*** Block opens ***
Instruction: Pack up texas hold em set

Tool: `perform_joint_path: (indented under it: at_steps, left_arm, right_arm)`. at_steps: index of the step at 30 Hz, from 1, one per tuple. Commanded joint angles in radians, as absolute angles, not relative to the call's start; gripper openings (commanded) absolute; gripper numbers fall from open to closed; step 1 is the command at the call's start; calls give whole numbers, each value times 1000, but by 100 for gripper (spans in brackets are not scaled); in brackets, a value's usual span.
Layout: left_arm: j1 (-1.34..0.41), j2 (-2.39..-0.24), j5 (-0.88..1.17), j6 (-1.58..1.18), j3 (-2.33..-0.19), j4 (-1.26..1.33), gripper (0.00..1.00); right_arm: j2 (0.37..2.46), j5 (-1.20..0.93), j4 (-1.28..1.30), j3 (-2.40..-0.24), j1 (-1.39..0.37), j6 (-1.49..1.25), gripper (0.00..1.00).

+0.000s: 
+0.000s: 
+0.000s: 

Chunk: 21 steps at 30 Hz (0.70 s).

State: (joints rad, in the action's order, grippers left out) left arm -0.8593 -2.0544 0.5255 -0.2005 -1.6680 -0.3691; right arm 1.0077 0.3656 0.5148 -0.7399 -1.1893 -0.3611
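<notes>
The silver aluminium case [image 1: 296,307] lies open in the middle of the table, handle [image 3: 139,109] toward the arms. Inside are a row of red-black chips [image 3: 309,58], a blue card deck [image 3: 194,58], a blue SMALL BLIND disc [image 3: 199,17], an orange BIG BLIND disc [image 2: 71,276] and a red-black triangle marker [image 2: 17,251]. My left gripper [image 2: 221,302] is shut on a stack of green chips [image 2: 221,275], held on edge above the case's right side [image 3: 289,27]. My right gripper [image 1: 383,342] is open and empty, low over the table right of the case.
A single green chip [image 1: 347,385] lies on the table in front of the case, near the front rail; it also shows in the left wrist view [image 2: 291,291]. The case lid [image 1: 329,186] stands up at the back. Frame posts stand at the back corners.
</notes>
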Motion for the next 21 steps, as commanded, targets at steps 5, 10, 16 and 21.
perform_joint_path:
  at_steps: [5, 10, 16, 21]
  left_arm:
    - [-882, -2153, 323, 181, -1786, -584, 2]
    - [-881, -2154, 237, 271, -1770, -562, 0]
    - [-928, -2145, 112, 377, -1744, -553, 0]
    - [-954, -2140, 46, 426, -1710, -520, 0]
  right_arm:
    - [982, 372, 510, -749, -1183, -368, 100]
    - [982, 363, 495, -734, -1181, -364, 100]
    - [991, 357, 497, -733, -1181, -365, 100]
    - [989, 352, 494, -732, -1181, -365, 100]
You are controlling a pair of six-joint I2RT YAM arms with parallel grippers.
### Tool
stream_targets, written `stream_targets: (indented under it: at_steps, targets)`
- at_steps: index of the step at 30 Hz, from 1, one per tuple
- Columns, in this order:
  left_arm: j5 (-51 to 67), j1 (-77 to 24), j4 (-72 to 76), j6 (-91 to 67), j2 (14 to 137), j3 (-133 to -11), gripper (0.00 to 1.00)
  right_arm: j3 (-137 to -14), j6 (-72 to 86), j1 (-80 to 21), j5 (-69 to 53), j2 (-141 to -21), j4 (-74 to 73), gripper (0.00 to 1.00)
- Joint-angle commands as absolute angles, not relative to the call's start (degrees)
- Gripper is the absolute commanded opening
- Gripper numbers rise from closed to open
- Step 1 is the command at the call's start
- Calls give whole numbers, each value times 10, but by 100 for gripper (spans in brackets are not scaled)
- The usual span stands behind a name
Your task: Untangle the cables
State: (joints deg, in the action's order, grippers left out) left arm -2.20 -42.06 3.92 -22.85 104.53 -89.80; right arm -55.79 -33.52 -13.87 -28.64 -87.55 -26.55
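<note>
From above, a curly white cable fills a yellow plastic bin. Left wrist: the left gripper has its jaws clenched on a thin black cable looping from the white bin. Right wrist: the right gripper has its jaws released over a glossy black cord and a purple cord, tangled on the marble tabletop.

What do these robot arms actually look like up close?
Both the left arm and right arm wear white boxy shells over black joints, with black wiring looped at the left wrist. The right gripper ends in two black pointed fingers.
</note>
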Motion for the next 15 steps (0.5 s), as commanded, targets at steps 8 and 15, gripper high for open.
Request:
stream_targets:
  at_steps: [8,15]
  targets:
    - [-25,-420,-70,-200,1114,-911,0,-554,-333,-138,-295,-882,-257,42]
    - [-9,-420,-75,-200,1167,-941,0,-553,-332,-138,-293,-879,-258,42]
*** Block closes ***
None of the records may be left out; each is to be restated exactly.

Instruction: Pack up texas hold em set

Tool: `perform_joint_path: (indented under it: at_steps, left_arm, right_arm)`. at_steps: index of the step at 30 Hz, from 1, one per tuple. Commanded joint angles in radians, as absolute angles, not relative to the call's start; gripper openings (commanded) absolute; gripper numbers fall from open to closed; step 1 is the command at the call's start; calls give whole numbers, each value times 1000, but by 100 for gripper (spans in brackets are not scaled); in brackets, a value's usual span.
Layout: left_arm: j1 (-1.34..0.41), j2 (-2.39..-0.24), j5 (-0.88..1.17), j6 (-1.58..1.18), j3 (-2.33..-0.19), j4 (-1.26..1.33), gripper (0.00..1.00); right_arm: j2 (0.37..2.46), j5 (-1.20..0.93), j4 (-1.28..1.30), j3 (-2.40..-0.24), j1 (-1.39..0.37), j6 (-1.49..1.25), gripper (0.00..1.00).

+0.000s: 
+0.000s: 
+0.000s: 

Chunk: 21 steps at 30 Hz (0.70 s).

State: (joints rad, in the action's order, grippers left out) left arm -0.8593 -2.0544 0.5255 -0.2005 -1.6680 -0.3691; right arm 1.0077 0.3656 0.5148 -0.7399 -1.1893 -0.3611
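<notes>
The silver aluminium case [image 1: 296,307] lies open in the middle of the table, handle [image 3: 139,109] toward the arms. Inside are a row of red-black chips [image 3: 309,58], a blue card deck [image 3: 194,58], a blue SMALL BLIND disc [image 3: 199,17], an orange BIG BLIND disc [image 2: 71,276] and a red-black triangle marker [image 2: 17,251]. My left gripper [image 2: 221,302] is shut on a stack of green chips [image 2: 221,275], held on edge above the case's right side [image 3: 289,27]. My right gripper [image 1: 383,342] is open and empty, low over the table right of the case.
A single green chip [image 1: 347,385] lies on the table in front of the case, near the front rail; it also shows in the left wrist view [image 2: 291,291]. The case lid [image 1: 329,186] stands up at the back. Frame posts stand at the back corners.
</notes>
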Motion for the next 21 steps, as commanded, targets at steps 5, 10, 16 and 21.
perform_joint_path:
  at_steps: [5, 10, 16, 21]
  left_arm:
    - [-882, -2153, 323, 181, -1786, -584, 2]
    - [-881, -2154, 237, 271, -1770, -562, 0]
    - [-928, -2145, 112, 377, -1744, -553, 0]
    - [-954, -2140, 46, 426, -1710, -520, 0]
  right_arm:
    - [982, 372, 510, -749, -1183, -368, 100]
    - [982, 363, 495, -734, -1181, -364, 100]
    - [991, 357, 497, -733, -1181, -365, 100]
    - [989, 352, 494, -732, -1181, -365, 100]
You are controlling a pair of six-joint I2RT YAM arms with parallel grippers.
### Tool
stream_targets, written `stream_targets: (indented under it: at_steps, targets)`
- at_steps: index of the step at 30 Hz, from 1, one per tuple
- Columns, in this order:
  left_arm: j5 (-51 to 67), j1 (-77 to 24), j4 (-72 to 76), j6 (-91 to 67), j2 (14 to 137), j3 (-133 to -11), gripper (0.00 to 1.00)
  right_arm: j3 (-137 to -14), j6 (-72 to 86), j1 (-80 to 21), j5 (-69 to 53), j2 (-141 to -21), j4 (-74 to 73), gripper (0.00 to 1.00)
- Joint-angle commands as absolute angles, not relative to the call's start (degrees)
- Gripper is the absolute commanded opening
- Gripper numbers rise from closed to open
- Step 1 is the command at the call's start
- Calls give whole numbers, each value times 10, but by 100 for gripper (spans in brackets are not scaled)
- The usual span stands behind a name
Your task: Untangle the cables
State: (joints deg, in the action's order, grippers left out) left arm -2.20 -42.06 3.92 -22.85 104.53 -89.80; right arm -55.79 -33.52 -13.87 -28.64 -87.55 -26.55
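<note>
From above, a curly white cable fills a yellow plastic bin. Left wrist: the left gripper has its jaws clenched on a thin black cable looping from the white bin. Right wrist: the right gripper has its jaws released over a glossy black cord and a purple cord, tangled on the marble tabletop.

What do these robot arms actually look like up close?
Both the left arm and right arm wear white boxy shells over black joints, with black wiring looped at the left wrist. The right gripper ends in two black pointed fingers.
</note>
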Motion for the next 15 steps (0.5 s), as commanded, targets at steps 8 and 15, gripper high for open.
Request:
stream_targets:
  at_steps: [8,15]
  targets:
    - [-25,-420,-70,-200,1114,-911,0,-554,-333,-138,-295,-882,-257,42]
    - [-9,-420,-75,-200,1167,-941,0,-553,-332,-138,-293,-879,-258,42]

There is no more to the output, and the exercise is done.